Following up on the comment by @NathanOliver -- compilers are allowed to do floating-point math at higher precision than the types of the operands require. Typically on x86 that means that they do everything as 80-bit values, because that's the most efficient in the hardware. It's only when a value is stored that it has to be reverted to the actual precision of the type. And even then, most compilers by default will do optimizations that violate this rule, because forcing that change in precision slows down the floating-point operations. Most of the time that's okay, because the extra precision isn't harmful. If you're a stickler, you can use a command-line switch to force the compiler to honor that storage rule, and you might see that your floating-point calculations are significantly slower.
In that function, marking the variable volatile
tells the compiler that it cannot elide storing that value; that, in turn, means that it has to reduce the precision of the incoming value to match the type that it's being stored in. So the hope is that this would force truncation.
And, no, writing a cast instead of calling that function is not the same, because the compiler (in its non-conforming mode) can skip the assignment to y
if it determines that it can generate better code without storing the value, and it can skip the truncation as well. Keep in mind that the goal is to run floating-point calculations as fast as possible, and having to deal with niggling rules about reducing precision for intermediate values just slows things down.

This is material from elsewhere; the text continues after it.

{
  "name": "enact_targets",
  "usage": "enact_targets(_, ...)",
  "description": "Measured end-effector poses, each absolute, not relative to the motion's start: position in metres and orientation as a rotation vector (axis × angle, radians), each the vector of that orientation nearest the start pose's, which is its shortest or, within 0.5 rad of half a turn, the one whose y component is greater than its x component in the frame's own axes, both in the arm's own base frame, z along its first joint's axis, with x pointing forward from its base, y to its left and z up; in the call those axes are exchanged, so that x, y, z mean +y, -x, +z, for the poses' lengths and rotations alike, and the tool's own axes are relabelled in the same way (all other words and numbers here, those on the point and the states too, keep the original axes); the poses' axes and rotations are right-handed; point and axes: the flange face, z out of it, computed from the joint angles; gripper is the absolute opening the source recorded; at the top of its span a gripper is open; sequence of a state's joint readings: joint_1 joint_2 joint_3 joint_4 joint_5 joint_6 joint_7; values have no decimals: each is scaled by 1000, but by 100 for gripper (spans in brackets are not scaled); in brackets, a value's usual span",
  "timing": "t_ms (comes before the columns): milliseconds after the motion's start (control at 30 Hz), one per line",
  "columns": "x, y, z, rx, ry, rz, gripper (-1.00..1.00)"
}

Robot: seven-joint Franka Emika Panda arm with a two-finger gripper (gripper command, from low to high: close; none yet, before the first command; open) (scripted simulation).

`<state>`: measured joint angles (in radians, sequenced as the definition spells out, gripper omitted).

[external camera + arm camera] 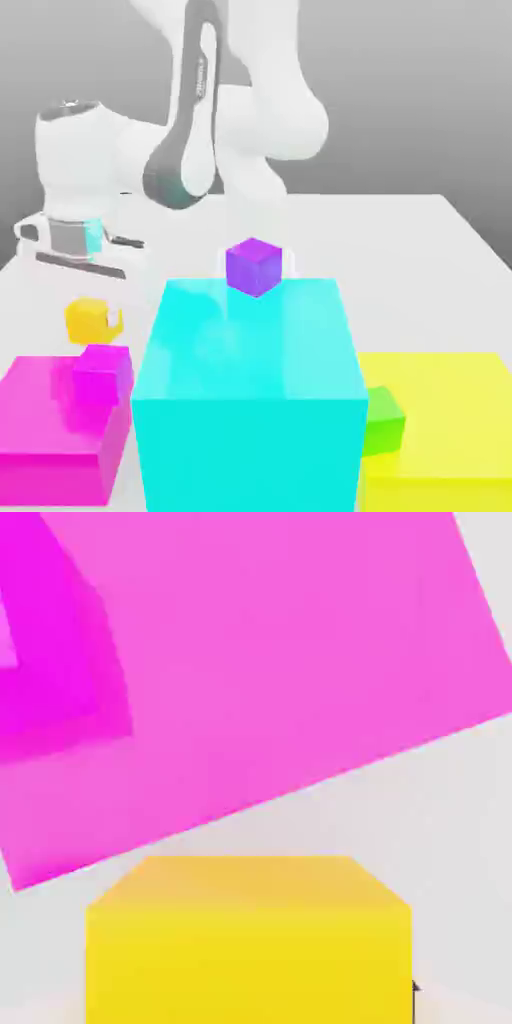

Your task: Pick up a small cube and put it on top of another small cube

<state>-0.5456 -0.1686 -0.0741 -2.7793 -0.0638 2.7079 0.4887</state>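
fingers (113, 318) pinch the yellow-orange cube (86, 322); raise it vertically, clearing the large magenta block (45, 400), before traversing.

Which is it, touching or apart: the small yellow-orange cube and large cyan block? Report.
Apart. The exterior view shows a pale gap between small yellow-orange cube and large cyan block.

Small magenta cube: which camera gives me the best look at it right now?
The exterior view: the small magenta cube is whole there, seen against the large magenta block, with nothing in front of it. The hand view shows it closer up but cut off by the picture's edge.
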Motion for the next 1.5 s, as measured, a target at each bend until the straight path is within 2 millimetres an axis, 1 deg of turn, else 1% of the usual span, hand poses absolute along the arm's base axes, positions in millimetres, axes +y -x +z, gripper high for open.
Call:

In most cases, running flat-out by skipping intermediate truncations is what serious floating-point applications need. The rule requiring truncation on storage is more of a hope than a realistic requirement.

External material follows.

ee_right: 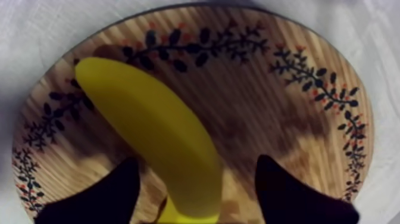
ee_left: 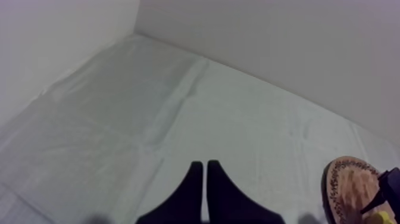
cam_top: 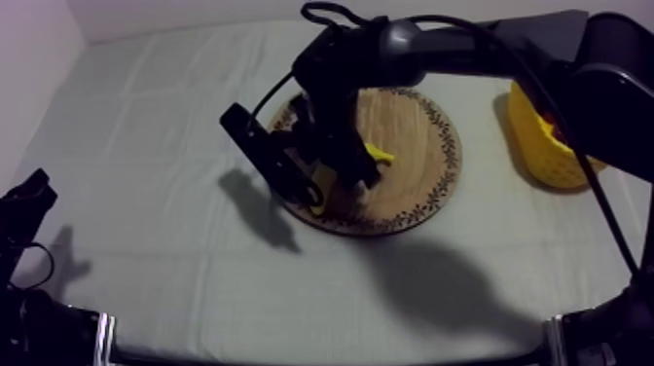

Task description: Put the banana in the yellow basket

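Note:
The banana [ee_right: 156, 128] lies on the round wooden board [ee_right: 268, 101], one end toward the patterned rim. My right gripper [ee_right: 199, 196] stands open low over it, one black finger [ee_right: 113, 190] on each side of the fruit, not closed on it. In the top view the right arm reaches in from the upper right. Its gripper [cam_top: 341, 185] covers the left half of the board [cam_top: 418, 165], with yellow bits of the banana [cam_top: 381, 154] showing beside it. The yellow basket [cam_top: 545, 136] stands at the right. My left gripper [cam_top: 29, 200] rests low at the left, its fingers [ee_left: 193, 184] together.
The grey-white cloth [cam_top: 175, 117] stretches open to the left of the board. A white wall [ee_left: 268, 42] rises behind the table's far edge. The board's rim [ee_left: 348, 187] lies off to the side of my left gripper.

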You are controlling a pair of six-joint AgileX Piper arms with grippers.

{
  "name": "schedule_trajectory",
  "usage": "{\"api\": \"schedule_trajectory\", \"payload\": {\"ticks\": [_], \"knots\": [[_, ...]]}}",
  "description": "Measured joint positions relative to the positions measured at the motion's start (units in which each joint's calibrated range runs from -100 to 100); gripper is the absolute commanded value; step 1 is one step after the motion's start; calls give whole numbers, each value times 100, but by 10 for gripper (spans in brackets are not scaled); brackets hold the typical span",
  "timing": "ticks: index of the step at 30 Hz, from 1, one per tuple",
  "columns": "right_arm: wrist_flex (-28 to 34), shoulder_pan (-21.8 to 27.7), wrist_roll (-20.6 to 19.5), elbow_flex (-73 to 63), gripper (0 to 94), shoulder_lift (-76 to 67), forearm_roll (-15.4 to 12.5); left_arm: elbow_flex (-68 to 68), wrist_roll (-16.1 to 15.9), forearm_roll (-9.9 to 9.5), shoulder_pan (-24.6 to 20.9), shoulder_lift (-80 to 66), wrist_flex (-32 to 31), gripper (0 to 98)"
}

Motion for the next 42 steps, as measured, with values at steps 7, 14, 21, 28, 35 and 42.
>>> {"api": "schedule_trajectory", "payload": {"ticks": [7,14,21,28,35,42], "knots": [[-222,0,-61,269,300,41,72,0,0,0,0,0,0,1],[-378,0,-108,244,221,41,83,0,0,0,0,0,0,1],[-266,0,-68,193,208,-116,72,0,0,0,0,0,0,1],[-33,13,-8,167,202,-491,60,0,0,0,0,0,0,1],[418,69,123,-91,198,-1080,55,0,0,0,0,0,0,1],[997,105,261,-429,196,-1755,11,0,0,0,0,0,0,1]]}}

On a side note, Java originally required that all floating-point math be done at the exact precision required by the types involved. You can do that on Intel hardware by telling it not to extend fp types to 80 bits. This was met with loud complaints from number crunchers because that makes calculations much slower. Java soon changed to the notion of "strict" fp and "non-strict" fp, and serious number crunching uses non-strict, i.e., make it as fast as the hardware supports. People who thoroughly understand floating-point math (that does not include me) want speed, and know how to cope with the differences in precision that result.